Massive corruption and mismanagement have been uncovered in the public healthcare sector, casting doubt on the ongoing reforms.
A Kenya Anti-Corruption Commission report brings into public focus the two ministries of health — Medical Services and Public Health — over sloppy supervision, or lack of it, and frequent shortage of drugs.
It brings out frustrations by patients at government-run hospitals, dispensaries and clinics countrywide.
The document could also provide ammunition for workers and employers opposed to the new National Hospital Insurance Fund rates that have now been put on hold by the High Court.
KACC’s report found absenteeism by medical staff, flawed procurement processes, theft of drugs and other medical supplies, and unnecessary referral of patients to private clinics as major forms of corruption.
Absenteeism by medical staff was identified as the most prevalent of the malpractices by 41 per cent of patients.
Besides, the two ministries run centralised procurement prone to corruption.

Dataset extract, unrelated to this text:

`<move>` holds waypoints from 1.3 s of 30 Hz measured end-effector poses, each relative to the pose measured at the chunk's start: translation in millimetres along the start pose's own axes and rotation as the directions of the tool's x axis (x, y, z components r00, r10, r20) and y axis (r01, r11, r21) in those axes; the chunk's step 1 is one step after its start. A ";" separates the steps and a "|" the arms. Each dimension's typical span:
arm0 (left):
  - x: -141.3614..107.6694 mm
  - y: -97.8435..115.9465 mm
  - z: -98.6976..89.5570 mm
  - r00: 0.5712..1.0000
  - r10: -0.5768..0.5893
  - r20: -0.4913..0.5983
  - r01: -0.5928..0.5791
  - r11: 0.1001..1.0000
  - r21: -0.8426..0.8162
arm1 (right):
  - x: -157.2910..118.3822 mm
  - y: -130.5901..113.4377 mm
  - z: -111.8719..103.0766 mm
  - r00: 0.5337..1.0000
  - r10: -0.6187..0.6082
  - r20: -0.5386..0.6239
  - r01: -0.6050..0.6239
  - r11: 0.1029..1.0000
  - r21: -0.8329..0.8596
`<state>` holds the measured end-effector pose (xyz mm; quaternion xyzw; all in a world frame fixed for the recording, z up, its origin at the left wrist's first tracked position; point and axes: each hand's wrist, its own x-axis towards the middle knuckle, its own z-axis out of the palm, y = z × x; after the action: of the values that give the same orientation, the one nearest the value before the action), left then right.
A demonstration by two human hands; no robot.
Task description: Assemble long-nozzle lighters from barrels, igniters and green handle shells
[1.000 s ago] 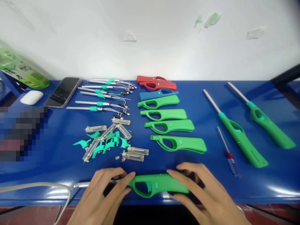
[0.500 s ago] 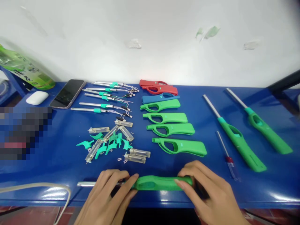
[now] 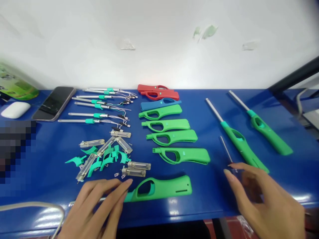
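A green gas lighter (image 3: pixel 171 189) lies near the table's front edge, its flat side with a slot facing up. My left hand (image 3: pixel 97 209) is closed over its metal tube and teal collar, hiding most of the tube. To the right, my right hand (image 3: pixel 266 196) is at a screwdriver (image 3: pixel 226 149) lying on the table. Its thumb and forefinger are apart, on either side of the screwdriver's dark red collar; the hand hides most of the handle. Beyond it lie two lighters with tubes fitted, a nearer green lighter (image 3: pixel 245 146) and a farther green lighter (image 3: pixel 271 132).
Green lighter shells (image 3: pixel 184 155), a blue shell (image 3: pixel 159 104) and red shells (image 3: pixel 159 95) lie mid-table. Further left are wired metal tubes (image 3: pixel 79 120), clear fuel tanks (image 3: pixel 136 172) and teal triggers (image 3: pixel 94 166). A phone (image 3: pixel 53 103), white case (image 3: pixel 15 109) and bottle (image 3: pixel 17 83) stand far left.
My right hand has let go of the lighter's handle end and moved right to the screwdriver. The lighter has turned so its broad side shows. The view has shifted right.
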<state>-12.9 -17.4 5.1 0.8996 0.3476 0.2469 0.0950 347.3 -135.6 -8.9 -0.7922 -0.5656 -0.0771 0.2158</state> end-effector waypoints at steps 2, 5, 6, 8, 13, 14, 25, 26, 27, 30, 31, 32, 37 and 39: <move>18.9 1.6 -2.0 0.996 -0.077 -0.033 0.079 0.994 0.074 | -3.2 1.7 5.6 1.000 0.021 0.012 -0.021 1.000 -0.007; 49.7 -4.0 2.8 0.989 -0.119 -0.085 0.131 0.978 0.160 | -5.4 1.8 10.7 0.999 0.044 -0.030 -0.044 0.999 0.008; 59.1 -8.0 6.0 0.990 -0.107 -0.086 0.121 0.976 0.180 | -5.8 2.3 11.6 0.997 0.051 -0.058 -0.050 0.999 0.009; 74.8 -17.5 13.2 0.990 -0.122 -0.069 0.135 0.962 0.238 | -6.2 4.4 12.9 0.991 0.075 -0.109 -0.075 0.997 0.005; 93.7 -36.6 24.1 0.984 -0.176 0.037 0.157 0.939 0.305 | -8.2 11.2 18.5 0.986 0.121 -0.113 -0.121 0.993 0.012; 94.5 -38.2 23.9 0.981 -0.189 0.050 0.164 0.935 0.315 | -9.1 12.5 19.8 0.986 0.125 -0.111 -0.123 0.992 0.020; 95.0 -38.9 14.7 0.970 -0.185 0.160 0.111 0.915 0.388 | -14.8 21.4 25.2 0.979 0.177 -0.105 -0.165 0.980 0.113; 95.9 -40.3 15.1 0.968 -0.183 0.170 0.103 0.912 0.397 | -14.0 19.7 25.2 0.978 0.183 -0.105 -0.173 0.980 0.098; 96.9 -41.6 15.2 0.967 -0.180 0.180 0.093 0.910 0.405 | -13.1 17.7 25.1 0.977 0.185 -0.102 -0.178 0.981 0.079; 100.1 -41.0 13.8 0.968 -0.165 0.189 0.074 0.908 0.413 | -10.7 12.9 23.8 0.978 0.189 -0.085 -0.189 0.982 0.009; 101.0 -38.5 12.6 0.970 -0.158 0.184 0.070 0.909 0.411 | -10.3 12.2 23.0 0.980 0.182 -0.084 -0.183 0.983 -0.010; 101.6 -34.7 10.9 0.975 -0.151 0.166 0.073 0.913 0.401 | -10.1 12.3 21.9 0.983 0.163 -0.084 -0.166 0.986 -0.025; 96.4 -3.0 1.6 0.978 -0.206 0.017 0.201 0.967 0.159 | -16.9 23.1 14.2 0.992 0.116 -0.038 -0.117 0.993 -0.012; 89.7 9.4 1.8 0.966 -0.257 -0.013 0.257 0.965 0.057 | -22.6 29.2 9.8 0.985 0.170 -0.018 -0.168 0.983 0.078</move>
<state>50.6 35.9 40.7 0.8486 0.4686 0.2246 0.0989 365.3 -158.7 -33.4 -0.8274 -0.4963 -0.0465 0.2587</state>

More than 56 per cent of patients indicated that they did not know the gazetted fees. Many health facilities are managed by physicians with little training as managers.
Due to poor management, health insurers such as NHIF and other players face health care fraud, where facilities bill patients for services not rendered.
“At least 23 per cent of medical practitioners cited this malpractice and 67 per cent indicated that prices are inflated,” the KACC report states.